**Brief**
Write out all of the records below precisely as given, omitting the images.

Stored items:
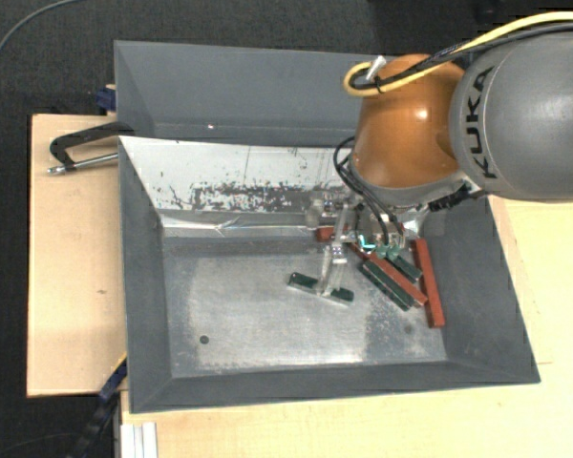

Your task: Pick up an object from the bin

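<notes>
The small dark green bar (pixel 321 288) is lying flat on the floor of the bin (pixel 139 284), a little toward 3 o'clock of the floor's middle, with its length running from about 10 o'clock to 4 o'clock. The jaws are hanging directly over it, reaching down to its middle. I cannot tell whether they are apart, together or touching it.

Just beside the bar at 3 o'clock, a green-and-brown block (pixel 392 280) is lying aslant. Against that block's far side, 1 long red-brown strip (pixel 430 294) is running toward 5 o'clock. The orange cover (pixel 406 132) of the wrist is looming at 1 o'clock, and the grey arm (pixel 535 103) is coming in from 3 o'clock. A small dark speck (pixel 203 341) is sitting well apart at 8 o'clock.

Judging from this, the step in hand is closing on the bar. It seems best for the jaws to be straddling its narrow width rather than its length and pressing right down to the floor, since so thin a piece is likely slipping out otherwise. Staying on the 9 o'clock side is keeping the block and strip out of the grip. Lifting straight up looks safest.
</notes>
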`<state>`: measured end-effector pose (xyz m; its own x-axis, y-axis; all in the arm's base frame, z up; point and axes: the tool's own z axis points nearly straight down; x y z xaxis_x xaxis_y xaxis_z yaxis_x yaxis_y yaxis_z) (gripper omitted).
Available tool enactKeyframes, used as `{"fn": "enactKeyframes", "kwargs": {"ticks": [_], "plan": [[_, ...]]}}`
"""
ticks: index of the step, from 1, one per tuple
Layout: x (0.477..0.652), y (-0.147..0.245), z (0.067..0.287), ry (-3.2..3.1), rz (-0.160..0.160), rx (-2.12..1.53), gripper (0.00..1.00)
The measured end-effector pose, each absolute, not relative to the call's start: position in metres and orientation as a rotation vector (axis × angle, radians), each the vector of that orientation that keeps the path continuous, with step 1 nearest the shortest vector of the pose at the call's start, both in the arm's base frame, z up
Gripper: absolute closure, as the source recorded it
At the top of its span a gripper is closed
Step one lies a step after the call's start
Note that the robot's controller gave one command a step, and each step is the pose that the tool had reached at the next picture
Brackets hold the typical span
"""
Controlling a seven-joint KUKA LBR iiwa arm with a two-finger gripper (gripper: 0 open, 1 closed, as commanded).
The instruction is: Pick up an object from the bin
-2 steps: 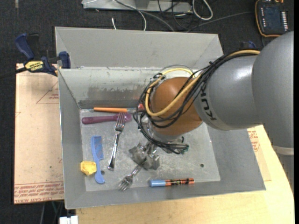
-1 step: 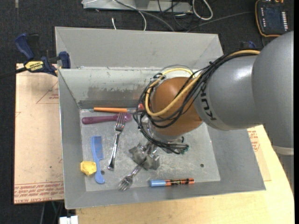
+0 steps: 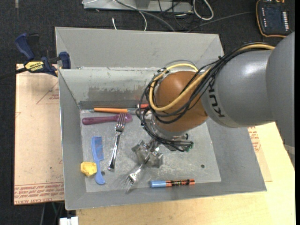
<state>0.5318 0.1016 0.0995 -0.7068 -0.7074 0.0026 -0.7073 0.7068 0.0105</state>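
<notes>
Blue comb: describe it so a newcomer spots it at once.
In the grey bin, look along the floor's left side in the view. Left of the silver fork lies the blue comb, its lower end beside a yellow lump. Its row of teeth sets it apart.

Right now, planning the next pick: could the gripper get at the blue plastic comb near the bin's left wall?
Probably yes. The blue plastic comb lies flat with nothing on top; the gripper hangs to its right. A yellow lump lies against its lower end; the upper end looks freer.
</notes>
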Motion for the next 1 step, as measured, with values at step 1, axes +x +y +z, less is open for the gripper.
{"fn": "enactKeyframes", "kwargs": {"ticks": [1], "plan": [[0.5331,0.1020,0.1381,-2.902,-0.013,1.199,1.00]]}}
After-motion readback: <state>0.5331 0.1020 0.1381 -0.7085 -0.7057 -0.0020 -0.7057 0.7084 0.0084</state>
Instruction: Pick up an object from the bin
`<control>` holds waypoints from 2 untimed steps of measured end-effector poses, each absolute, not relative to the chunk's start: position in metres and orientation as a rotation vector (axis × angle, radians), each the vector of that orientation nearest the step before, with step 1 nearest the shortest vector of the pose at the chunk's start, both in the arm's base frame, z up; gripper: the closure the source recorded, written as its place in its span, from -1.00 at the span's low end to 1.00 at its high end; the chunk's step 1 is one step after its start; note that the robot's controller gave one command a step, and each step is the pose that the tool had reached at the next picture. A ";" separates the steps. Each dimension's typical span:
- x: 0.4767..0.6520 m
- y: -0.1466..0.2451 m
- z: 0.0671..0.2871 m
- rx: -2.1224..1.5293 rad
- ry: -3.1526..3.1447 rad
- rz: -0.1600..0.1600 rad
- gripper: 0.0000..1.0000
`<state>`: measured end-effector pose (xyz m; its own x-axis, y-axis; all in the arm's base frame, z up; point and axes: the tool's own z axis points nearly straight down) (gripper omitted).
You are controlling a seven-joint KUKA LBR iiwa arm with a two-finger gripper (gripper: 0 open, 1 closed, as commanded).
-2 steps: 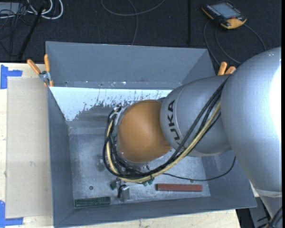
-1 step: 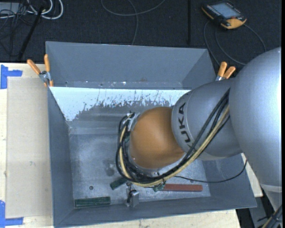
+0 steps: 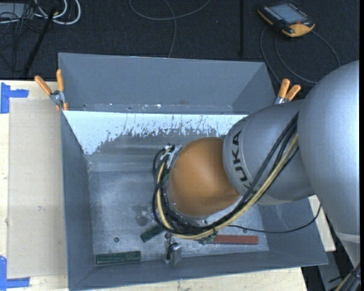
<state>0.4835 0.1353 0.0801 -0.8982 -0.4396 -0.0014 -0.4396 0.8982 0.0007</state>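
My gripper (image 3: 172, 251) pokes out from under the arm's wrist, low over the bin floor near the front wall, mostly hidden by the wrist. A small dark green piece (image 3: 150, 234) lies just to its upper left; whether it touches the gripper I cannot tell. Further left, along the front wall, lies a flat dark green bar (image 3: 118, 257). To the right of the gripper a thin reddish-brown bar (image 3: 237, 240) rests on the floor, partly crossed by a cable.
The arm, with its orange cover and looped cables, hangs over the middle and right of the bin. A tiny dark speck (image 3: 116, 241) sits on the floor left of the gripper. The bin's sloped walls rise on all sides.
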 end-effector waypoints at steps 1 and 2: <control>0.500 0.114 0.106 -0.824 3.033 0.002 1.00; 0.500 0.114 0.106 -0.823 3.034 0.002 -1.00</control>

**Output for this task**
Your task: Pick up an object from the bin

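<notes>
The small dark green bar (pixel 321 288) is lying flat on the floor of the bin (pixel 139 284), a little toward 3 o'clock of the floor's middle, with its length running from about 10 o'clock to 4 o'clock. The jaws are hanging directly over it, reaching down to its middle. I cannot tell whether they are apart, together or touching it.

Just beside the bar at 3 o'clock, a green-and-brown block (pixel 392 280) is lying aslant. Against that block's far side, 1 long red-brown strip (pixel 430 294) is running toward 5 o'clock. The orange cover (pixel 406 132) of the wrist is looming at 1 o'clock, and the grey arm (pixel 535 103) is coming in from 3 o'clock. A small dark speck (pixel 203 341) is sitting well apart at 8 o'clock.

Judging from this, the step in hand is closing on the bar. It seems best for the jaws to be straddling its narrow width rather than its length and pressing right down to the floor, since so thin a piece is likely slipping out otherwise. Staying on the 9 o'clock side is keeping the block and strip out of the grip. Lifting straight up looks safest.
</notes>
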`<state>`: measured end-effector pose (xyz m; its own x-axis, y-axis; all in the arm's base frame, z up; point and axes: the tool's own z axis points nearly straight down; x y z xaxis_x xaxis_y xaxis_z yaxis_x yaxis_y yaxis_z) (gripper omitted).
Available tool enactKeyframes, used as `{"fn": "enactKeyframes", "kwargs": {"ticks": [_], "plan": [[_, ...]]}}`
"""
ticks: index of the step, from 1, one per tuple
Layout: x (0.477..0.652), y (-0.147..0.245), z (0.067..0.287), ry (-3.2..3.1), rz (-0.160..0.160), rx (-2.12..1.53), gripper (0.00..1.00)
The measured end-effector pose, each absolute, not relative to the call's start: position in metres and orientation as a rotation vector (axis × angle, radians), each the vector of that orientation that keeps the path continuous, with step 1 nearest the shortest vector of the pose at the call's start, both in the arm's base frame, z up
Gripper: absolute closure, as the source recorded it
At the top of its span a gripper is closed
Step one lies a step after the call's start
Note that the robot's controller gave one command a step, and each step is the pose that the tool had reached at the next picture
Brackets hold the typical span
"""
Controlling a seven-joint KUKA LBR iiwa arm with a two-finger gripper (gripper: 0 open, 1 closed, as commanded).
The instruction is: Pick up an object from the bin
-2 steps: 
-1 step: 
+0 steps: 
<state>0.5318 0.1016 0.0995 -0.7068 -0.7074 0.0026 -0.7073 0.7068 0.0105</state>
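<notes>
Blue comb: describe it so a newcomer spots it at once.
In the grey bin, look along the floor's left side in the view. Left of the silver fork lies the blue comb, its lower end beside a yellow lump. Its row of teeth sets it apart.

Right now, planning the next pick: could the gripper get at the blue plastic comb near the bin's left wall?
Probably yes. The blue plastic comb lies flat with nothing on top; the gripper hangs to its right. A yellow lump lies against its lower end; the upper end looks freer.
</notes>
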Motion for the next 1 step, as measured, with values at step 1, axes +x +y +z, less is open for the gripper.
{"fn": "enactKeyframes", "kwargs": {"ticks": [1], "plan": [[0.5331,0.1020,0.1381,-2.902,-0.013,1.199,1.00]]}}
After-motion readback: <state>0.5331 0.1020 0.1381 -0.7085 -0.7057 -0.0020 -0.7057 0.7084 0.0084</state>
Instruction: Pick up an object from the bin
`<control>` holds waypoints from 2 untimed steps of measured end-effector poses, each absolute, not relative to the chunk's start: position in metres and orientation as a rotation vector (axis × angle, radians), each the vector of that orientation nearest the step before, with step 1 nearest the shortest vector of the pose at the chunk's start, both in the arm's base frame, z up; gripper: the closure the source recorded, written as its place in its span, from -1.00 at the span's low end to 1.00 at its high end; the chunk's step 1 is one step after its start; note that the robot's controller gave one command a step, and each step is the pose that the tool had reached at the next picture. A ";" separates the steps. Each dimension's typical span:
- x: 0.4767..0.6520 m
- y: -0.1466..0.2451 m
- z: 0.0671..0.2871 m
- rx: -2.1224..1.5293 rad
- ry: -3.1526..3.1447 rad
- rz: -0.1600..0.1600 rad
- gripper: 0.0000..1.0000
`<state>`: measured end-effector pose (xyz m; its own x-axis, y-axis; all in the arm's base frame, z up; point and axes: the tool's own z axis points nearly straight down) (gripper omitted).
You are controlling a seven-joint KUKA LBR iiwa arm with a two-finger gripper (gripper: 0 open, 1 closed, as commanded).
-2 steps: 
-1 step: 
+0 steps: 
<state>0.4835 0.1353 0.0801 -0.8982 -0.4396 -0.0014 -0.4396 0.8982 0.0007</state>
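My gripper (image 3: 172, 251) pokes out from under the arm's wrist, low over the bin floor near the front wall, mostly hidden by the wrist. A small dark green piece (image 3: 150, 234) lies just to its upper left; whether it touches the gripper I cannot tell. Further left, along the front wall, lies a flat dark green bar (image 3: 118, 257). To the right of the gripper a thin reddish-brown bar (image 3: 237, 240) rests on the floor, partly crossed by a cable.
The arm, with its orange cover and looped cables, hangs over the middle and right of the bin. A tiny dark speck (image 3: 116, 241) sits on the floor left of the gripper. The bin's sloped walls rise on all sides.
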 end-effector waypoints at steps 1 and 2: <control>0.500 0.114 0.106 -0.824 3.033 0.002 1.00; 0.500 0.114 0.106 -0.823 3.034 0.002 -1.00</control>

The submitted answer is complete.